Et puis, foin de ces amuse-gueules, les États-Unis développent maintenant le Global Information Grid (GIG), un super réseau qui doit relier, grâce à des standards communs et via leurs réseaux respectifs, tous les systèmes d'armes, de commandement et de gestion. Un temps regardé avec scepticisme par certains comme le GAO en 19842, il est actuellement déployé et opéré par des sous-traitants comme Lockheed-Martin.
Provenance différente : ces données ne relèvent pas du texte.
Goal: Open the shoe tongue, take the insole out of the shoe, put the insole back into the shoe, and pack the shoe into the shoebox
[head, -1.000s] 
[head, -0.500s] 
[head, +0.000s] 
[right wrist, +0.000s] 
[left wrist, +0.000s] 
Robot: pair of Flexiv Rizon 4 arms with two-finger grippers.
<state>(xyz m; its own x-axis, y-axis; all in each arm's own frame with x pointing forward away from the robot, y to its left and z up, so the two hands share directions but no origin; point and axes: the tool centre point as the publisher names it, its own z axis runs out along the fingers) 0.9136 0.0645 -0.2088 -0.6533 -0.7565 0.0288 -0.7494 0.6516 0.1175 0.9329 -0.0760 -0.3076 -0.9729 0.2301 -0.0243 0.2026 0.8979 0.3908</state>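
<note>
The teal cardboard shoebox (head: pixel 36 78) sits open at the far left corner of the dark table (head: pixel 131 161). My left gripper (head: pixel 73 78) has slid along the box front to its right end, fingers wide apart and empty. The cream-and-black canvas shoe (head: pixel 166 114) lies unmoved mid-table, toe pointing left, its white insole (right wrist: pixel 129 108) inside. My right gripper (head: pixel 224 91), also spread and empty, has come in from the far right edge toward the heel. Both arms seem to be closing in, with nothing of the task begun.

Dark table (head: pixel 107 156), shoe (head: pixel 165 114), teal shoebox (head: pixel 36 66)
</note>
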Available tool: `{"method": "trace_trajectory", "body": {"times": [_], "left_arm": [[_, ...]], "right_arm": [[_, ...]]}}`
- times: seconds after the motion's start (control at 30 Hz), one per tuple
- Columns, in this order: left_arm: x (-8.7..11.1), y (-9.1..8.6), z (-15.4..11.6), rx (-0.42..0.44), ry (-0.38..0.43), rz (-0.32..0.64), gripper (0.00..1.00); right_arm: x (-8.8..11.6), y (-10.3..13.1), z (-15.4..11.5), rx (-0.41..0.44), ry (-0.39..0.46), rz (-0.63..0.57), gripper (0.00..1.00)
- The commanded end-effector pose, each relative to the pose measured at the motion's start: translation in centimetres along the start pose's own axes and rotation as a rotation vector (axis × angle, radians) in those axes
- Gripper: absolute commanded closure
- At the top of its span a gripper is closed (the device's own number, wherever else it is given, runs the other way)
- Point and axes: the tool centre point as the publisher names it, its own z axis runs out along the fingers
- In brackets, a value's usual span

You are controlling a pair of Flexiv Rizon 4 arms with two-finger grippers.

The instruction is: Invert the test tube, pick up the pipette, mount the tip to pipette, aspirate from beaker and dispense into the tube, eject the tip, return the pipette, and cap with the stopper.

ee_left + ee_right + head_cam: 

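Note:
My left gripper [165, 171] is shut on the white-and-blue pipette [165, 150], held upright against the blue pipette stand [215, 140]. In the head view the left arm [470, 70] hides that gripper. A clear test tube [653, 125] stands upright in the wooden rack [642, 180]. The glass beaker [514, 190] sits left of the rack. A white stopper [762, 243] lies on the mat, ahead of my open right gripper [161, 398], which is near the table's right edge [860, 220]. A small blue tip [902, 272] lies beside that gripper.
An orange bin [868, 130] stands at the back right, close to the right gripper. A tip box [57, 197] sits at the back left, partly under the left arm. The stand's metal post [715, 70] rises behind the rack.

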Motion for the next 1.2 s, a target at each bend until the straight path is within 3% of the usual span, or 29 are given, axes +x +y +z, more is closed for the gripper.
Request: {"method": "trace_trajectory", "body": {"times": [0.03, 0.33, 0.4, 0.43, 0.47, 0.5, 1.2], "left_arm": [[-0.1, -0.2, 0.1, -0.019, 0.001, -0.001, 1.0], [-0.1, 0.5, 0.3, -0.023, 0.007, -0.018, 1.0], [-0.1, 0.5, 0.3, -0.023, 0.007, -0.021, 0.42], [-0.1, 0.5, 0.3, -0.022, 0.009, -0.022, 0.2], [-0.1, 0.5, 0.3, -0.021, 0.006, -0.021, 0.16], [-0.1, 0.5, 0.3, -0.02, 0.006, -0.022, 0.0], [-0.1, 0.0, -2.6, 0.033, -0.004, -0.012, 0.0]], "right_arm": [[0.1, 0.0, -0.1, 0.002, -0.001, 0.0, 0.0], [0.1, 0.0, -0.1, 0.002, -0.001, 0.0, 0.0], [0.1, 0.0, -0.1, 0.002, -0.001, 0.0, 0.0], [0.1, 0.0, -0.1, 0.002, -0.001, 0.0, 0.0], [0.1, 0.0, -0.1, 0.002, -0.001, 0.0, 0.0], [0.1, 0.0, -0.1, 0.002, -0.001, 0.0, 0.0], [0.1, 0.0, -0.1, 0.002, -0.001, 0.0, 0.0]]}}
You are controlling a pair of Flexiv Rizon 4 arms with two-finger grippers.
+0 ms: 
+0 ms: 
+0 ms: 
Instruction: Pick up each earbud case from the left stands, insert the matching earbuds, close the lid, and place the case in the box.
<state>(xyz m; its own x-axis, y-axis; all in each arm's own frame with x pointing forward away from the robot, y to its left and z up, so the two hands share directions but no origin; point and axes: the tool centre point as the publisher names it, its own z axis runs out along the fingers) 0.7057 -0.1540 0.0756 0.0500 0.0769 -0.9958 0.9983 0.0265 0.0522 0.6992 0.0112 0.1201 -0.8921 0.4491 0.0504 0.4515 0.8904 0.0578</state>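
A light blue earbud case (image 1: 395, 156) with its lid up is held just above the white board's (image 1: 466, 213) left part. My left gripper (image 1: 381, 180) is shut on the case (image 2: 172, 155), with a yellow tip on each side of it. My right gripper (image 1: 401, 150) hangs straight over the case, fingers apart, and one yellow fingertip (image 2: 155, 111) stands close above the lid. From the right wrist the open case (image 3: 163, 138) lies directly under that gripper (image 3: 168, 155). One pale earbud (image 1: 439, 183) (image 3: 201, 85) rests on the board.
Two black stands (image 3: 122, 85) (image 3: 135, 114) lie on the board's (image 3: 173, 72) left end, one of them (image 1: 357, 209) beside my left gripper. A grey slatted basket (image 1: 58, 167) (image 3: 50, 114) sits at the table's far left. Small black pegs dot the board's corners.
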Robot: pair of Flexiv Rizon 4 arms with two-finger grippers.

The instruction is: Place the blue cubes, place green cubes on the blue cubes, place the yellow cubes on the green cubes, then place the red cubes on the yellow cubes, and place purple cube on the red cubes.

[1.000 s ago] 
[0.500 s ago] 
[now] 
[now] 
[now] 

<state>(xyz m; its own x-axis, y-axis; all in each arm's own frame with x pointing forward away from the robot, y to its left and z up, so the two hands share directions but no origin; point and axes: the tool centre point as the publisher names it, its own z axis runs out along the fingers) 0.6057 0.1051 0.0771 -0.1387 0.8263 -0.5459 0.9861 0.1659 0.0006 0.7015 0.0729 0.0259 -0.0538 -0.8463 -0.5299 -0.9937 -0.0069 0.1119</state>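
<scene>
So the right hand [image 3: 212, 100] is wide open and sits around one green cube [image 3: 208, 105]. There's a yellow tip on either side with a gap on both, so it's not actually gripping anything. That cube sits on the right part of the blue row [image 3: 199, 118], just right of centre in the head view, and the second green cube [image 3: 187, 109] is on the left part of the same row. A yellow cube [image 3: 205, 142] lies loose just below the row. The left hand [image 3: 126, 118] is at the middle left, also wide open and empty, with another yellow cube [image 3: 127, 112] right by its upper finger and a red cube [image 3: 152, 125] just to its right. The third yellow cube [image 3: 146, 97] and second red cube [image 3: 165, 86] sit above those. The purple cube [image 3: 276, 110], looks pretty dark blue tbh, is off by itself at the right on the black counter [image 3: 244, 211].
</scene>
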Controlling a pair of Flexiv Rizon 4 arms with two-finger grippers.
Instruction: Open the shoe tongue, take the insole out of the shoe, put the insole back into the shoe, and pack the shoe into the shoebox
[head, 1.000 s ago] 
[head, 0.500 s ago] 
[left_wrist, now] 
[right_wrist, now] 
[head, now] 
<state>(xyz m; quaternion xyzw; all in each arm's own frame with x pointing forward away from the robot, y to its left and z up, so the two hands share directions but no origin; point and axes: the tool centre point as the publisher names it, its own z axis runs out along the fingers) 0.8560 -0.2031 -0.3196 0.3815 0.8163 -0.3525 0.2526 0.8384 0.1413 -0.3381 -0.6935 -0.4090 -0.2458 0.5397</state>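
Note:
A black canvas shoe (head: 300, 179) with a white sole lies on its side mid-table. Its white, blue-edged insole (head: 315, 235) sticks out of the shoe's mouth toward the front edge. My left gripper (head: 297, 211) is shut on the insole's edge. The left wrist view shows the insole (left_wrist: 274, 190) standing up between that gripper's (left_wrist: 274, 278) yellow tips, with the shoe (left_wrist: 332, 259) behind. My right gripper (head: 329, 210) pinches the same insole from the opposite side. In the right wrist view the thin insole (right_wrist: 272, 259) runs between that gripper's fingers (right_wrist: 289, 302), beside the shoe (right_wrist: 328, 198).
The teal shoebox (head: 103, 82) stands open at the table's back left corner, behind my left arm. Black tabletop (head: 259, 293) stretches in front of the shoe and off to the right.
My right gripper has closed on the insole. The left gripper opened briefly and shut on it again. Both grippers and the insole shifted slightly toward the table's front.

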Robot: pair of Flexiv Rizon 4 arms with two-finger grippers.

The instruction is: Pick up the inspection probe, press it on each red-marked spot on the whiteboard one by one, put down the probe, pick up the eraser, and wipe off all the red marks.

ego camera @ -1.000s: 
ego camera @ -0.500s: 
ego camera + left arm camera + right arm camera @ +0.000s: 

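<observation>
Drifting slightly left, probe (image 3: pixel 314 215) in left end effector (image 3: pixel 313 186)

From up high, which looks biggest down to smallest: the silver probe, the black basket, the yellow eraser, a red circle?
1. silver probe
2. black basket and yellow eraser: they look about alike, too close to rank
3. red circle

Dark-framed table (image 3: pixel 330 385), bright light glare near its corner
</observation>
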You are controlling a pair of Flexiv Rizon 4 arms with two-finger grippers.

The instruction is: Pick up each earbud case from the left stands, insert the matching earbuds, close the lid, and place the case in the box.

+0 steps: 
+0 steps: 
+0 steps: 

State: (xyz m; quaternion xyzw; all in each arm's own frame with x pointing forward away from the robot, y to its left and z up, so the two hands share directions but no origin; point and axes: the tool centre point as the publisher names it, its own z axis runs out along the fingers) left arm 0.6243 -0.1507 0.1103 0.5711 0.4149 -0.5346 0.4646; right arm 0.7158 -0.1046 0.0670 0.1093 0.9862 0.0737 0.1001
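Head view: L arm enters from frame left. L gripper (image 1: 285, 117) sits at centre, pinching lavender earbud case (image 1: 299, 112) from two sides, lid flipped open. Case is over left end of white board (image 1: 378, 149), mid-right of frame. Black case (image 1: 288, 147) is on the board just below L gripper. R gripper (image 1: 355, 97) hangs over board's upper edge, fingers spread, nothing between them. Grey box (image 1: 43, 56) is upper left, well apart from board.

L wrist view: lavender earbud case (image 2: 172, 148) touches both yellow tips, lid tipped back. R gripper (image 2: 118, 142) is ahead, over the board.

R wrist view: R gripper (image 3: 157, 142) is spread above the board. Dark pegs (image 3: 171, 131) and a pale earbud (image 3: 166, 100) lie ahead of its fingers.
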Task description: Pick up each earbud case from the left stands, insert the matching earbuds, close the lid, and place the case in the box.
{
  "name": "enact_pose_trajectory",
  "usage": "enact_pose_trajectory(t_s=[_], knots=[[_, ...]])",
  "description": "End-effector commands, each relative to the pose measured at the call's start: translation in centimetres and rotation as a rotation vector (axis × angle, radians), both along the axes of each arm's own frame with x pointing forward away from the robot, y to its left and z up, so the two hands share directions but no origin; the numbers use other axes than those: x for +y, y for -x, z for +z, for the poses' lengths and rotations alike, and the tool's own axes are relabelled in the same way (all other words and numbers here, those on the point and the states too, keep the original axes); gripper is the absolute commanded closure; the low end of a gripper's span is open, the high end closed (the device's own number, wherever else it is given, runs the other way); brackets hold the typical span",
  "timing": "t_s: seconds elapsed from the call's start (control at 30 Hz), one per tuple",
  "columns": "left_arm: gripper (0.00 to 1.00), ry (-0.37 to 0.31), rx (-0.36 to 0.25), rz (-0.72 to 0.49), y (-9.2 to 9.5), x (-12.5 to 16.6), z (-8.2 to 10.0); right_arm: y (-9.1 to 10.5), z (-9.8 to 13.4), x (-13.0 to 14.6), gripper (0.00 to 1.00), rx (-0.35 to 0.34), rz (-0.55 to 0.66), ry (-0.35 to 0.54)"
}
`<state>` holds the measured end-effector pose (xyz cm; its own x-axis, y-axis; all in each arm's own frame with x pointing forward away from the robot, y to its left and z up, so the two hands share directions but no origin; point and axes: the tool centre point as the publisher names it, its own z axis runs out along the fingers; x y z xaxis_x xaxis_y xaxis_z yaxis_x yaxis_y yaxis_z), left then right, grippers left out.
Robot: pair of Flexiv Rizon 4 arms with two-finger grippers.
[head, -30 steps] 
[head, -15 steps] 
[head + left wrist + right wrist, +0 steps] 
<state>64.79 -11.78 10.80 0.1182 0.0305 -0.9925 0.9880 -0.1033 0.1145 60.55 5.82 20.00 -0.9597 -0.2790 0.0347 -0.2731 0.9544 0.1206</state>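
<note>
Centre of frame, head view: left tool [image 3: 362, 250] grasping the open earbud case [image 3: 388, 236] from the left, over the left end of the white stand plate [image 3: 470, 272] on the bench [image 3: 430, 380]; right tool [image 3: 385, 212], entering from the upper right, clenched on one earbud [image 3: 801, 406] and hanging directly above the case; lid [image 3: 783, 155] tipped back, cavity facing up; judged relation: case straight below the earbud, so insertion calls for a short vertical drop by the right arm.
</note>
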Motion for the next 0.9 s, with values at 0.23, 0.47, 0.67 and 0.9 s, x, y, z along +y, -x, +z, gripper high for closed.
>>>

En France, on reste plus modestes, ou peut-être, plus réalistes. Pour l'armée de Terre, Félin apporte déjà des liaisons de données sur le terrain - « to the foxhole », comme le réalise(ra?) le GIG. Mais c'est bien sûr Scorpion qui va faire « enfin faire entrer l'armée de Terre dans l'ère du combat collaboratif » (Magazine CAIA, juin 2016) : le lecteur de cette revue est donc déjà parfaitement informé de ce système. Le Senit des FREMM dispose d'une capacité d'engagement coopératif. Quant au SCCOA, le premier sans doute des systèmes de systèmes, il poursuit en bon ordre ses évolutions.
Et après ?
Je passe rapidement sur les enjeux, en principe bien partagés – est-ce bien le cas? – de la nécessité de continuer à disposer d’ingénieurs de talent, de faire face à l'accroissement de la complexité, de la nécessité de simplifier les problèmes, de maîtriser les évolutions des besoins des utilisateurs en cours de développement, de rejeter, parmi ces besoins ceux qui sont inutilement compliqués, et de savoir qui peut juger qu’ils le sont... pour souligner une question qui me paraît clé, à savoir, « comment aborder la complexité pour en tirer le meilleur », comme il est expliqué dans le magazine CAIA de juin 2016 déjà cité : c'est une lecture qui sera profitable aux petits comme aux grands, et dont il faut féliciter les auteurs. Et après encore, souhaiter aux ingénieurs de l'armement de continuer à réussir des systèmes complexes.